Mayumi menarik lengan ibunya mengajak untuk duduk. Mayumi lantas bergeser lalu memeluk ibunya dengan erat, ia usap punggung yang sudah rapuh itu. Ingin rasanya menangis, tapi tidak akan Mayumi lakukan.
“Aku janji akan menjenguk ibu sesering mungkin,” ucap Mayumi.
“Jangan pikirkan tentang ibu. Ibu akan baik-baik saja di sini.”
Sungguh perpisahan yang sangat mengharukan. Meski Mayumi harus tinggal di rumah orang, setidaknya Mayumi sudah tahu kalau ibu sekarang sudah benar-benar sehat kembali. Jadi, Mayumi kan merasa tenang saat nanti sudah mulai bekerja.
Sore menjelang, sebuah mobil berwarna hitam sudah berhenti di halaman rumah. Mayumi yang sudah bersiap sedari tadi, kini menarik napas dalam-dalam, sebelum kemudian menyeret kopernya.
Mayumi memeluk dan mencium ibunya sebelum kemudian berlalu bersama mobil hitam itu. Mayumi tidak ingin menangis sekarang, ia tahan sampai merasakan dadanya sesak. Dan menit berikutnya, air mata itu tumpah tidak terkendalikan lagi.
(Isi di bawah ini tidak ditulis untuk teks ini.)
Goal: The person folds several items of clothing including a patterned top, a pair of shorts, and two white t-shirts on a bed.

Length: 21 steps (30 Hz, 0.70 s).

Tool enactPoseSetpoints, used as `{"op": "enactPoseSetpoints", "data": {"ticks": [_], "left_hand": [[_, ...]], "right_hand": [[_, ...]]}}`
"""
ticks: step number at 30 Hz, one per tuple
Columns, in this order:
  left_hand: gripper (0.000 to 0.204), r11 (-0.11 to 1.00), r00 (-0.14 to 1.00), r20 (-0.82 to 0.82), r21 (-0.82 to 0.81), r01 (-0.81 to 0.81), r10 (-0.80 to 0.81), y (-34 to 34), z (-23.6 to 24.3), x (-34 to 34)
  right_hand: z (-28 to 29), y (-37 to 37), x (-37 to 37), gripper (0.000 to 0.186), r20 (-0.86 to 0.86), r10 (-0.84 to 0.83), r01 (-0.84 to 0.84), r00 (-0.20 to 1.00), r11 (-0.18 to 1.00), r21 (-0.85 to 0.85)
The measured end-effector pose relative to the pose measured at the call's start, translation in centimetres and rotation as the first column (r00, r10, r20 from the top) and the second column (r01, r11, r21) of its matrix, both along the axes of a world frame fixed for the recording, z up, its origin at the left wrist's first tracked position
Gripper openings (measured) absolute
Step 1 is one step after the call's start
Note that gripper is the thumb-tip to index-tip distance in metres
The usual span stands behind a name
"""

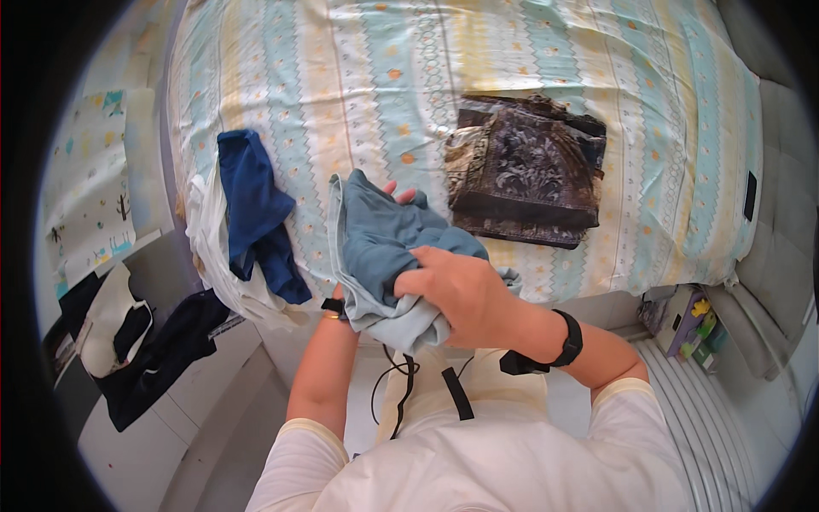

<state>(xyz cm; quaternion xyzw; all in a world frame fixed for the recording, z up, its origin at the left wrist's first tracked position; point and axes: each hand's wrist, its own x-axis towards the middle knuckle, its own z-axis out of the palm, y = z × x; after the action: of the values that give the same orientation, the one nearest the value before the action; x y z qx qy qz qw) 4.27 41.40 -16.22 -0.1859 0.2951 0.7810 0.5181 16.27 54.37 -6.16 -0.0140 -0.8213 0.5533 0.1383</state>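
Over the bed [367, 102] edge, the right hand [467, 294] gripped a blue-grey garment [375, 222], which hid most of the left hand [404, 195], its grip unclear. Leftward lay navy clothing [252, 188] over white cloth [208, 235]; rightward, dark folded clothes [537, 171].

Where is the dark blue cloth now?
In the head view, the dark blue cloth lies on the bed, left of the blue-grey garment, partly over the white cloth.

Bed [546, 51] bears dark clothes [533, 171], blue garment [252, 183], white cloth [207, 235].
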Motion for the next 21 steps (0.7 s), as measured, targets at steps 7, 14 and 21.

Hampir sepanjang perjalanan Mayumi menangis, dan akhirnya harus terhenti saat mobil Sudah sampai di tujuan. Dari balik kaca jendela, Mayumi mengintip ke luar sana.
Astaga! Rumah apa ini? Rumah ini berbeda dengan rumah di hutan pinus itu.
Mayumi ternganga tidak percaya. Mayumi berpikir ia akan bekerja di rumah mewah hutan pinus itu, tapi ternyata bukan. Rumah ini tidak jauh kalah besarnya, tapi bangunannya sudah lebih mengikuti mode jaman sekarang.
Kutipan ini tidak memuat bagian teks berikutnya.